* [YOUR INSTRUCTIONS] From the first line to the last, restate the material word for word; pictures stay out.

* [DATA SHOWN]
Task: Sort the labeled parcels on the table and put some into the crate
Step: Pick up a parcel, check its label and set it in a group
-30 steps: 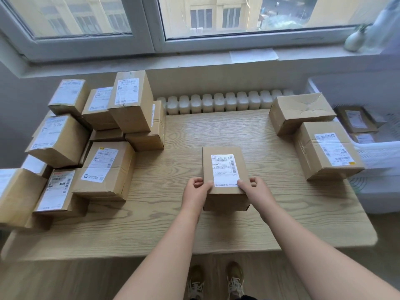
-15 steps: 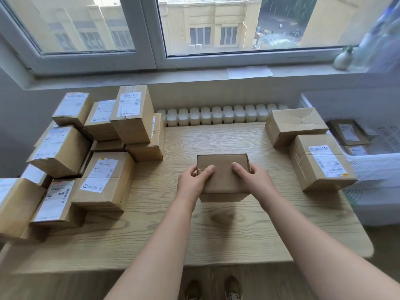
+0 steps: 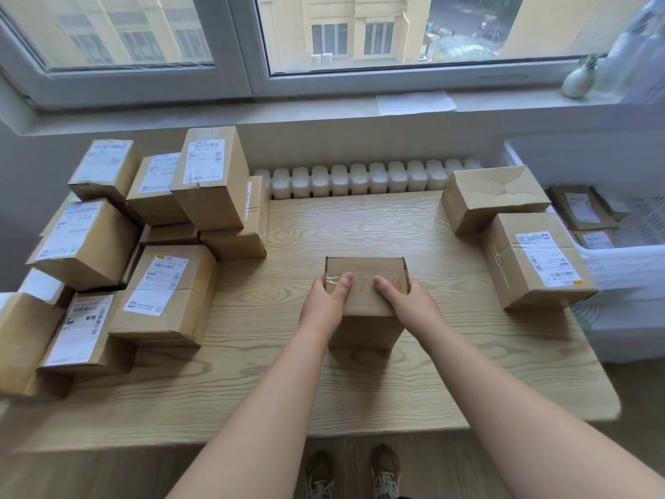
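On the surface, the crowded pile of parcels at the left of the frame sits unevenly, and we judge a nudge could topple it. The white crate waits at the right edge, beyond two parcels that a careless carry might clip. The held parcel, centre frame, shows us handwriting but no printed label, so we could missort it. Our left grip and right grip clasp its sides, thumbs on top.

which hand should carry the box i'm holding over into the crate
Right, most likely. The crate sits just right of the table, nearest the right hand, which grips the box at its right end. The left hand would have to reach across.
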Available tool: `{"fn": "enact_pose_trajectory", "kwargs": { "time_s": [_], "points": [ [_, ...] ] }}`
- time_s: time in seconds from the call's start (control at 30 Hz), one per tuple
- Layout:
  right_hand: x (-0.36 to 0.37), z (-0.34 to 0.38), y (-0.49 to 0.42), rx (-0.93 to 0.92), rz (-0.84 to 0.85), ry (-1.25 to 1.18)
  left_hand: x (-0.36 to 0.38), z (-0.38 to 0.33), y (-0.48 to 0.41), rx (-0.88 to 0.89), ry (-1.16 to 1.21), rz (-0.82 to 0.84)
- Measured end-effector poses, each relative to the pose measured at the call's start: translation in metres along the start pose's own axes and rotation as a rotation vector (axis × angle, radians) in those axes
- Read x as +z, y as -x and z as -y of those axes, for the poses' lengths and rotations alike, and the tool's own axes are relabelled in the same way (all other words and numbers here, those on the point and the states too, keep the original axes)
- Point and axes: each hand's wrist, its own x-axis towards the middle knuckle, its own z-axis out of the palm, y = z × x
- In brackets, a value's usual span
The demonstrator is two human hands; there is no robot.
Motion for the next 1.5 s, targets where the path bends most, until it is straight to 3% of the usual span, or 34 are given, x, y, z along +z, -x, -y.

* [OUTPUT]
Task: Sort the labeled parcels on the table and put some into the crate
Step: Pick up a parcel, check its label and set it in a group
-30 steps: 
-15 steps: 
+0 steps: 
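On the surface, the crowded pile of parcels at the left of the frame sits unevenly, and we judge a nudge could topple it. The white crate waits at the right edge, beyond two parcels that a careless carry might clip. The held parcel, centre frame, shows us handwriting but no printed label, so we could missort it. Our left grip and right grip clasp its sides, thumbs on top.

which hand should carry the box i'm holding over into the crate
Right, most likely. The crate sits just right of the table, nearest the right hand, which grips the box at its right end. The left hand would have to reach across.
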Available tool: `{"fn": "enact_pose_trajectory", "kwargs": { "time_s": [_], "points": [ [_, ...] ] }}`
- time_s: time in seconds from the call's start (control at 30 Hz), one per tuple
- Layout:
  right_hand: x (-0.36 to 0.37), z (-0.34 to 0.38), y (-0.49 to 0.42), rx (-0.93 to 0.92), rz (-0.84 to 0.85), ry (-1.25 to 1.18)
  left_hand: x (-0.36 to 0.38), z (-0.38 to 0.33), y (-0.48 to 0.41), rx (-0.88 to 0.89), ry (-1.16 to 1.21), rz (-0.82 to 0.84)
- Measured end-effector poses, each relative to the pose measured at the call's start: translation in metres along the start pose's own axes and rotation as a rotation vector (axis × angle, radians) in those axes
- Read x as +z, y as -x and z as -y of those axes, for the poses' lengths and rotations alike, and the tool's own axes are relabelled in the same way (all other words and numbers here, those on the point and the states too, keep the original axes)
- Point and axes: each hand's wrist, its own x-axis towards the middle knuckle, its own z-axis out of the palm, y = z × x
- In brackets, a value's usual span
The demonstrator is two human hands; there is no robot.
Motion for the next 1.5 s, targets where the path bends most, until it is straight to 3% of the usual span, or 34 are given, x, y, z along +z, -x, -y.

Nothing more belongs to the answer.